A single number is required: the count of lines in the entries below that include the word "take".

[Saved entries]
● ● ● ● ● ● ●

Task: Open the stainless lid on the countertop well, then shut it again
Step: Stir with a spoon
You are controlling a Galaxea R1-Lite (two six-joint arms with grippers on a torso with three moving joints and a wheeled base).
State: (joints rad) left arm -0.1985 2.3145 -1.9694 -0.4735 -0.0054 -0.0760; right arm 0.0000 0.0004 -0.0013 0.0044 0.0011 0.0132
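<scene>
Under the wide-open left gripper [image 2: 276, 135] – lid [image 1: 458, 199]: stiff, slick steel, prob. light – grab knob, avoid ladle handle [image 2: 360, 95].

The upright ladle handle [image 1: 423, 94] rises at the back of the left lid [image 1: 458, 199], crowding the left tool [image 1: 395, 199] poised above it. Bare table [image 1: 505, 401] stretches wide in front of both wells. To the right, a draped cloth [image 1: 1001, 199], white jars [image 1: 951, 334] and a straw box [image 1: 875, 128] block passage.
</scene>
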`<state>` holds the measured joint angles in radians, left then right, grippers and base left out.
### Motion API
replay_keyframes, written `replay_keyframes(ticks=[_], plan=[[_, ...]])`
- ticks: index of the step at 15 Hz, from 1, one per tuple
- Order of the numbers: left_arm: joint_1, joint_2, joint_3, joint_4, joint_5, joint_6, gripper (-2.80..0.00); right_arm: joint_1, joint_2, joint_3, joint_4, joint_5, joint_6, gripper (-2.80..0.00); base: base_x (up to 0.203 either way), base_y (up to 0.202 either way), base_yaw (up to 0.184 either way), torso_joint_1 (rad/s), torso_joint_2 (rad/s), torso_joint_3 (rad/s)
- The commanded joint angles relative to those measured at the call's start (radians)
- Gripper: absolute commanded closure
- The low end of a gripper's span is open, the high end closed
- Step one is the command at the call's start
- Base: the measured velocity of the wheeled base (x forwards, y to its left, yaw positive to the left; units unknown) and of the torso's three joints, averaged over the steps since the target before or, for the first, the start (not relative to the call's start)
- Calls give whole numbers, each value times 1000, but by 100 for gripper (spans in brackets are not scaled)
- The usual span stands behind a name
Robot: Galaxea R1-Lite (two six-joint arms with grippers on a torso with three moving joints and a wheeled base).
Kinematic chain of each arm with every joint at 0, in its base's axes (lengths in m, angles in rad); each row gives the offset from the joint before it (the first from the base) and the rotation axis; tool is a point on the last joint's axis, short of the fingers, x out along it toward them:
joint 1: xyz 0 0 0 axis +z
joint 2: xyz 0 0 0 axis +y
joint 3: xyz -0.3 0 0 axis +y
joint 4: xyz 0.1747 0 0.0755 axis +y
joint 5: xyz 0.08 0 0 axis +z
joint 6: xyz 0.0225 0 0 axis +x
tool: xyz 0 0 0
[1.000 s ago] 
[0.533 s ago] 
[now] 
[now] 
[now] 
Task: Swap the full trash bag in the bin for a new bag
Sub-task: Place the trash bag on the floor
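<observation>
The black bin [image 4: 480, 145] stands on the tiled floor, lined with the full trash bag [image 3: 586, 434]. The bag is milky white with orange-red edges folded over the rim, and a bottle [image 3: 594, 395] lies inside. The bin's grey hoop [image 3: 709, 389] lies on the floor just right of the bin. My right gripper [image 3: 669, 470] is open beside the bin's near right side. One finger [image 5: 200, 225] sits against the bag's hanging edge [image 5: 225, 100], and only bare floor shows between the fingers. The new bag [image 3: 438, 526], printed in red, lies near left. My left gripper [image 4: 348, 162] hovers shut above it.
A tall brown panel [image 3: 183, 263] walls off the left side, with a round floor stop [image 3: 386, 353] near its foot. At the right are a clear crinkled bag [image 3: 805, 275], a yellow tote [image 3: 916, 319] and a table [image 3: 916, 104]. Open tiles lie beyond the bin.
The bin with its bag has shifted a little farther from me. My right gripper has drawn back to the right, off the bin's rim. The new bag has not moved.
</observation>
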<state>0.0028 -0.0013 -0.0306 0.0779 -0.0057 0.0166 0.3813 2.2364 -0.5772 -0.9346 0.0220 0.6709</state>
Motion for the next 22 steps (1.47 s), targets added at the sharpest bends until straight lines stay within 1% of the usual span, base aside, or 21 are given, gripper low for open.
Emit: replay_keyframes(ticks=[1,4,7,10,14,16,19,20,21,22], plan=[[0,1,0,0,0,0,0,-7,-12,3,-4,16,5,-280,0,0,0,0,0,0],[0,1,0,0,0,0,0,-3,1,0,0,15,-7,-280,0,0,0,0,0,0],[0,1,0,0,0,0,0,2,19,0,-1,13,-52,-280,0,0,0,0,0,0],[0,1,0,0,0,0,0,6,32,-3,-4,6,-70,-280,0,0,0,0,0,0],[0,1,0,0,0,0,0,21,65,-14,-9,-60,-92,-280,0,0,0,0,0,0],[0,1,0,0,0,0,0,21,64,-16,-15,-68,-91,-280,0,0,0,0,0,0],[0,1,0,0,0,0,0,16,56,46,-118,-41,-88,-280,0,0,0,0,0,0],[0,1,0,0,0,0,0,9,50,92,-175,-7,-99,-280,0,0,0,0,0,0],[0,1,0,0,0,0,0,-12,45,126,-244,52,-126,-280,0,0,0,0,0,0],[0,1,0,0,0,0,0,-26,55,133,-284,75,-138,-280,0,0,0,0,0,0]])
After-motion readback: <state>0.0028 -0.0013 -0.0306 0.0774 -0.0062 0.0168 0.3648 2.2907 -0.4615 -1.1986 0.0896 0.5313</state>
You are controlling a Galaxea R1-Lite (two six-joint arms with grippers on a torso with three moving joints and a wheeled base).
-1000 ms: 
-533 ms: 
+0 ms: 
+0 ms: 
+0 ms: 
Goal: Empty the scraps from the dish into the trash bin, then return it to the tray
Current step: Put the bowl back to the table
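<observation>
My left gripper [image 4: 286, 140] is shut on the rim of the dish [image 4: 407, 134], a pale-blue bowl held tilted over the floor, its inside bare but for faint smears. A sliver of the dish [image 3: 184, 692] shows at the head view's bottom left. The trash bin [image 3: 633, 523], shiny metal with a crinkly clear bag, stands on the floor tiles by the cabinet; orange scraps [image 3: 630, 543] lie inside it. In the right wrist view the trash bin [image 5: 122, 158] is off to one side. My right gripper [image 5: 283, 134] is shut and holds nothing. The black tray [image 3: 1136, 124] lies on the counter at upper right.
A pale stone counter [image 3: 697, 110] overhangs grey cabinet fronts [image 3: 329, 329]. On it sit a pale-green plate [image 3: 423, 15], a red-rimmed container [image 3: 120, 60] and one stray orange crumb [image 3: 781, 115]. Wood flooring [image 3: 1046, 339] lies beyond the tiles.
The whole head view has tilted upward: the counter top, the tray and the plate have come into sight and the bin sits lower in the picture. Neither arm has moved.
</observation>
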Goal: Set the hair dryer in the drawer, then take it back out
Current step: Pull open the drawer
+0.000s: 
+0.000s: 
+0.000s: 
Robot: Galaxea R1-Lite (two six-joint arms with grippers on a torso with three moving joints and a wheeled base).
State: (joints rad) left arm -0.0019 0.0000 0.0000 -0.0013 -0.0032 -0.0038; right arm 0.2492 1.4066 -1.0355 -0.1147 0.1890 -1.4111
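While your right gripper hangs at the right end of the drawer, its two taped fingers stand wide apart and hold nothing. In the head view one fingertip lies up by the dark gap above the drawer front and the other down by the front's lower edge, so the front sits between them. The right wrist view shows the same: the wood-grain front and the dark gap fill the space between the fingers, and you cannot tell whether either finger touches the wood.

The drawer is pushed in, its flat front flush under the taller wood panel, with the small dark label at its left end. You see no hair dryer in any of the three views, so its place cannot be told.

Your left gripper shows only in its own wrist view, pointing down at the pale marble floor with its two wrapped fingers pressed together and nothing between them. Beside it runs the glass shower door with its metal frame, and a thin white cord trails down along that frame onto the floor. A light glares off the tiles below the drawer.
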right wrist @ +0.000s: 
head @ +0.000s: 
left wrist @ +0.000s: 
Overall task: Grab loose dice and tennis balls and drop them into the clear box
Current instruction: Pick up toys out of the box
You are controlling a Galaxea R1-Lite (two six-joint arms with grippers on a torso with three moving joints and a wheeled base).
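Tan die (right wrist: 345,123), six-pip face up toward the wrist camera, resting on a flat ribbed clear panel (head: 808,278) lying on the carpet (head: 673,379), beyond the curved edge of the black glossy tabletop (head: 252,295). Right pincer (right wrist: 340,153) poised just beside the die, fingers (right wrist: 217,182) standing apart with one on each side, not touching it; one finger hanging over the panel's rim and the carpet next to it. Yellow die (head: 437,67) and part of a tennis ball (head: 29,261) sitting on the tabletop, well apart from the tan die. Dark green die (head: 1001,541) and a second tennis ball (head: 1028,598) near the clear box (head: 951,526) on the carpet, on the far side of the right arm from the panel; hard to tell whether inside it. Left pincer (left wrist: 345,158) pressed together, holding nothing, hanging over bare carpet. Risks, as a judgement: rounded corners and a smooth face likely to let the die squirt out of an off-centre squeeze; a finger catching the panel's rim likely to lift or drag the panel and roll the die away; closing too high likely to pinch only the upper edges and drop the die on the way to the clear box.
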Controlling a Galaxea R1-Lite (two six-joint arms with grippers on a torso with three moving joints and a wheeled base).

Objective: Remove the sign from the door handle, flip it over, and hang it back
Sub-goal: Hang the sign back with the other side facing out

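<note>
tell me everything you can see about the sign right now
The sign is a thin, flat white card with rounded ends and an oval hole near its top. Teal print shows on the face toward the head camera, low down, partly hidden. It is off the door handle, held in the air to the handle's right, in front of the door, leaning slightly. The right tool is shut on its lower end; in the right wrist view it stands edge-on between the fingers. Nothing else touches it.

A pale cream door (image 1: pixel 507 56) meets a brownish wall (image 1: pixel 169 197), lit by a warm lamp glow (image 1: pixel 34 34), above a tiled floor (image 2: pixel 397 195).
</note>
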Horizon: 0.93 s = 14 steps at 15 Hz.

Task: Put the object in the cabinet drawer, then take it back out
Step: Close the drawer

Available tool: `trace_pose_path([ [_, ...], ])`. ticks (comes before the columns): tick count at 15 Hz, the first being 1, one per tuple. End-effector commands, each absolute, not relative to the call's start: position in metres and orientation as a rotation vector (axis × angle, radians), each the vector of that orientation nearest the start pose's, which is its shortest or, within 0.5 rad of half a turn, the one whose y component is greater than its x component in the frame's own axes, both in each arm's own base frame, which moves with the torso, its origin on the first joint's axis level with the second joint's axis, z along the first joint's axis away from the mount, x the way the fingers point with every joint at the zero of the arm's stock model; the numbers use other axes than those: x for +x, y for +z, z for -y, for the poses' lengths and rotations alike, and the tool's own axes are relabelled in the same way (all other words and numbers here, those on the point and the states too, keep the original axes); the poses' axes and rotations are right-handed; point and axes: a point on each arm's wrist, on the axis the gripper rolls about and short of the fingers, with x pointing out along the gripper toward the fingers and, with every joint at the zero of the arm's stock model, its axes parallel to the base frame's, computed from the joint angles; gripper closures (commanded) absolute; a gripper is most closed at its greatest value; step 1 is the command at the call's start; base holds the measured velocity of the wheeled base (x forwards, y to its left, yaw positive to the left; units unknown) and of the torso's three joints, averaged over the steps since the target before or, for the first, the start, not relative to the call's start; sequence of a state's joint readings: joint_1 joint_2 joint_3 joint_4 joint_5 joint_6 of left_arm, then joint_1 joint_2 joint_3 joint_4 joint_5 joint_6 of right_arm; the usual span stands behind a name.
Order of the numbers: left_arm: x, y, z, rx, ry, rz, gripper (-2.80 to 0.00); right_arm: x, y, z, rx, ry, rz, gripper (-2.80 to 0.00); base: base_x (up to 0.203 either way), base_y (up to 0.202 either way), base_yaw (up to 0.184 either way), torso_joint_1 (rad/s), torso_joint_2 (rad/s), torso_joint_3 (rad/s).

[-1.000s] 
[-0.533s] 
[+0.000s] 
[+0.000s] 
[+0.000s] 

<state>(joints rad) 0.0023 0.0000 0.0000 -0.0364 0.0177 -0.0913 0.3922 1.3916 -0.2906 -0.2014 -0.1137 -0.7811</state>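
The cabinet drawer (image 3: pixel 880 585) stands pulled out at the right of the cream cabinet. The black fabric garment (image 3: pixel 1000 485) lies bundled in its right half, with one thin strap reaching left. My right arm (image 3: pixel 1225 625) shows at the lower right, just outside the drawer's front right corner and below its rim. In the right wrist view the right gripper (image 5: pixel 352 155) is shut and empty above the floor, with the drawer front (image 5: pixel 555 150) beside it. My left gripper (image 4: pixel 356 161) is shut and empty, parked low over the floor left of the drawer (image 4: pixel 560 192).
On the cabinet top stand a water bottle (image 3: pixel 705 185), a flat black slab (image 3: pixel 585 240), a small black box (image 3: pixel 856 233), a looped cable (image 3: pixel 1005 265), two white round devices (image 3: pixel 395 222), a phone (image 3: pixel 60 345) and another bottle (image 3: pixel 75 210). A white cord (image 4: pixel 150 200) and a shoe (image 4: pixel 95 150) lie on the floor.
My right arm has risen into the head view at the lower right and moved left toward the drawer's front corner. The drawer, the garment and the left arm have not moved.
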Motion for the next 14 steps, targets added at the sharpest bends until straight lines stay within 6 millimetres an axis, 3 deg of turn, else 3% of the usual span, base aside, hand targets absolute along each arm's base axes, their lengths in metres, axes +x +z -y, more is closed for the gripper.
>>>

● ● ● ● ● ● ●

### Answer box
2